Presentation
Visual failure, improved after surgery.
Patient Data
Evidence of sellar and suprasellar mass lesion, measuring 2.4 x 2.8 x 3.6 cm in AP, SS and CC dimensions. It is iso to hypointense on T1WI and hyperintense on T2WI and FLAIR. It shows restricted diffusion on DWI reflecting its high cellularity.
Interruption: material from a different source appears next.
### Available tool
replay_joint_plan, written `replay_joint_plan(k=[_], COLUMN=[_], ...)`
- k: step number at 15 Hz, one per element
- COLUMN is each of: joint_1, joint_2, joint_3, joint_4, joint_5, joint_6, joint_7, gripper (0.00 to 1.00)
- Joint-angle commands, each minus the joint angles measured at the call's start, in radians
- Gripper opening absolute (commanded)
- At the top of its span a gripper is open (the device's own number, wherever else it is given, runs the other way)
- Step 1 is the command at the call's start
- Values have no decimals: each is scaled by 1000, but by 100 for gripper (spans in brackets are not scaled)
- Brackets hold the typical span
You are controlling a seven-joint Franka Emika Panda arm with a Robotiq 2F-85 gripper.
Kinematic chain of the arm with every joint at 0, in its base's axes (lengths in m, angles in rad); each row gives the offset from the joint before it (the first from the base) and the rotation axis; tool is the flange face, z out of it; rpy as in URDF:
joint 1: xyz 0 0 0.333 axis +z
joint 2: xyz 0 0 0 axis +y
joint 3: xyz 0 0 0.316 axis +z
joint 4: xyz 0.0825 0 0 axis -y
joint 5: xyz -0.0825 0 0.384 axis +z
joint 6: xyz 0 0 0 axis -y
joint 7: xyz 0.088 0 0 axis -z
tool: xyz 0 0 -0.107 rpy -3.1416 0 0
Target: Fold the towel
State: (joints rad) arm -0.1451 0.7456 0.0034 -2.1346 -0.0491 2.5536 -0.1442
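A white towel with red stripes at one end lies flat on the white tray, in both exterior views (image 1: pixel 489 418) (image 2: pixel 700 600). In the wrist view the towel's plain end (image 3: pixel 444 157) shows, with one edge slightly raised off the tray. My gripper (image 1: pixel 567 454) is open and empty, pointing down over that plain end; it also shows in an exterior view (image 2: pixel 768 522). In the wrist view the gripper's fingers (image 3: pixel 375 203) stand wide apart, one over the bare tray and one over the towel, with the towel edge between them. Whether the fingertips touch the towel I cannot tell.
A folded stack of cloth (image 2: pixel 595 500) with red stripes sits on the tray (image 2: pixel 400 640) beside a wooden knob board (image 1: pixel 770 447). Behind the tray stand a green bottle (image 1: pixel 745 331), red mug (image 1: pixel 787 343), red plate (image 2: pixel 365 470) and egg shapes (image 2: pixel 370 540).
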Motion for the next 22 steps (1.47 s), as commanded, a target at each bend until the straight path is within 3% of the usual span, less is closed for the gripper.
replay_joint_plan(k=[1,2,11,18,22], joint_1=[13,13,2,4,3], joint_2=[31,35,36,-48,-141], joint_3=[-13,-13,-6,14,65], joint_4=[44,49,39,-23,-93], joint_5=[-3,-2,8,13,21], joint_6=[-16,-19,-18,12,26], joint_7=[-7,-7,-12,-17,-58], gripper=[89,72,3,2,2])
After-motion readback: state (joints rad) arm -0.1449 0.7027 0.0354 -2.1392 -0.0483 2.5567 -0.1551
It shows thin enhancing upper margin representing compressed pituitary gland parenchyma.
Extensions and mass effect:
- laterally, it is partially encasing both internal carotid arteries at the cavernous sinus bilaterally
- inferiorly, expanding the sellar cavity and its floor compressing both sphenoid sinuses with no intrasinus extensions
- superiorly, it is markedly compressing the optic chiasm and both optic tracts, more on the left
Residual suprasellar lesion attached to pituitary stalk averaging 1.2 x 1 x 1.4 cm in AP, SS and CC dimensions, suprachiasmatic in location with homogeneous texture and peripheral enhancement as the native lesion, representing residual tumor component.
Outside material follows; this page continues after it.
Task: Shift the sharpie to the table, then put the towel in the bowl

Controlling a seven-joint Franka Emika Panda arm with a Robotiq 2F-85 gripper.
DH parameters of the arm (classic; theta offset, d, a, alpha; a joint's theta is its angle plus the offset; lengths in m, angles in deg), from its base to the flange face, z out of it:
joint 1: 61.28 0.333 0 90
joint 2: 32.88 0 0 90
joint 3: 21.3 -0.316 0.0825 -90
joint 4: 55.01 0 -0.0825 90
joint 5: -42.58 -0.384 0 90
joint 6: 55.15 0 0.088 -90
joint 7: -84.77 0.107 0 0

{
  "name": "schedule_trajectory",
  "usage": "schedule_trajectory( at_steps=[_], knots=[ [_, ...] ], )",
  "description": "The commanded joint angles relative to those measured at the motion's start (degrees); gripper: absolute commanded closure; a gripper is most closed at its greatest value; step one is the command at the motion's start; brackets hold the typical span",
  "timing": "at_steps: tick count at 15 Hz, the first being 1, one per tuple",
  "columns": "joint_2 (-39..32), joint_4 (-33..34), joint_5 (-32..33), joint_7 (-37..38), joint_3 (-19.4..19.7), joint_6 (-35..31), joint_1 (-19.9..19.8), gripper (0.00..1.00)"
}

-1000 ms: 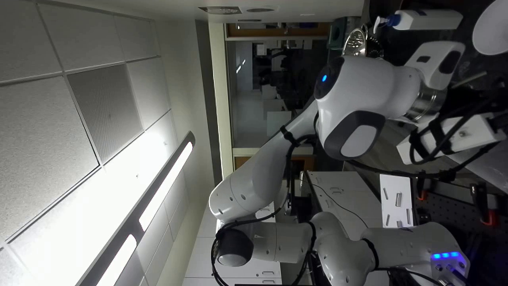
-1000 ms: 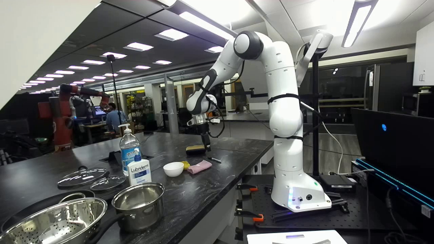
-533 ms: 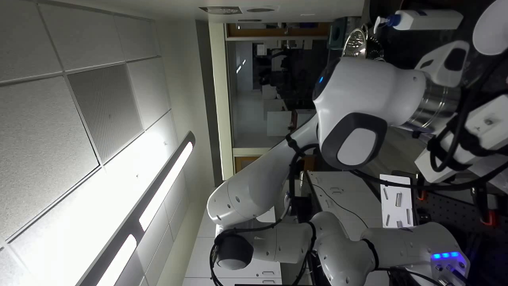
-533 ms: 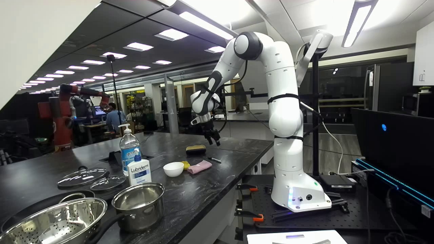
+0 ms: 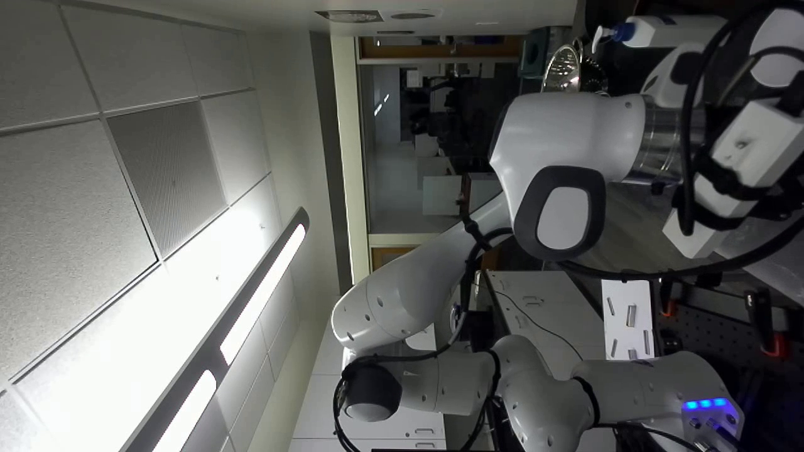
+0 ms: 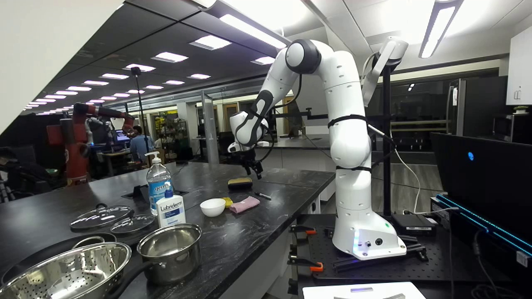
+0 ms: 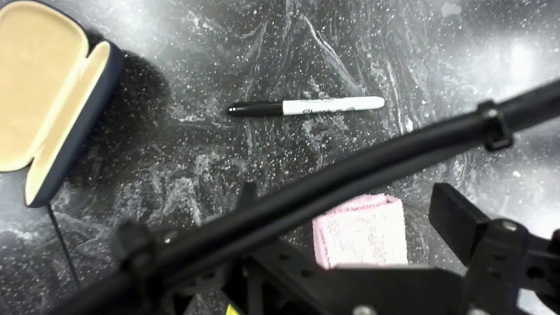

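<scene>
Resting on the table [image 6: 286, 203]: a capped Sharpie marker [image 7: 332, 106]

It lies near a folded pink towel [image 7: 365, 232] and an open eyeglass case [image 7: 33, 83]. A white bowl [image 6: 213, 208] stands near the towel, a yellow item [image 6: 227, 202] between them. The gripper [image 6: 254, 172] hangs above the table, its jaws wide apart.

In an exterior view, a long lamp [image 5: 262, 294] shines in 2 strips and turns the ceiling [image 5: 125, 351] beside it plain white, but the right side is dim. In an exterior view, lights [image 6: 211, 42] overhead glow and the pot [image 6: 183, 261] glints. In the wrist view, white glare sits on the table [image 7: 210, 144], a dark shadow lies by the case [image 7: 39, 78], and the cable [image 7: 306, 197] looks blurry.
</scene>
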Motion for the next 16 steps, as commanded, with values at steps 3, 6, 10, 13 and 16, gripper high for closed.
schedule_trajectory(
  at_steps=[3,6,10,13,16],
  knots=[
    [-2.6,-1.4,-1.1,6.2,-1.1,-6.1,1.7,0.0],
    [-4.6,-1.2,-2.1,6.5,-2.1,-8.1,1.8,0.0],
    [-6.9,-0.5,-6.2,3.5,-3.9,-10.0,0.7,0.0],
    [-8.6,0.3,-9.5,1.3,-5.0,-11.9,-0.3,0.0],
    [-10.0,1.3,-12.8,-0.9,-5.9,-12.2,-1.5,0.0]
  ],
)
Intrasellar high T1 and T2 signal soft tissue averaging 1 x 1.5 cm, representing sellar fat graft.
Decompressed optic chiasm with central infundibulum.
A small residual extension at the right cavernous sinus.
Pathology report
Speciment: Excision biopsy of sellar/suprasellar mass
Macroscopic examination: Multiple grayish white soft tissue fragments collectively 1.5 x 1 cm are submitted in formalin - processed on toto.
Microscopic examination: Sections through a tumorous growth disposed in sheets where cell aggregates are separated by arcades of slender sinusoidal vascular spaces. Individual cells are polygonal to ovoid with central round to ovoid nuclei that are mitotically inactive. Cells dusplay scant eosinophilic cytoplasm. No atypia is seen.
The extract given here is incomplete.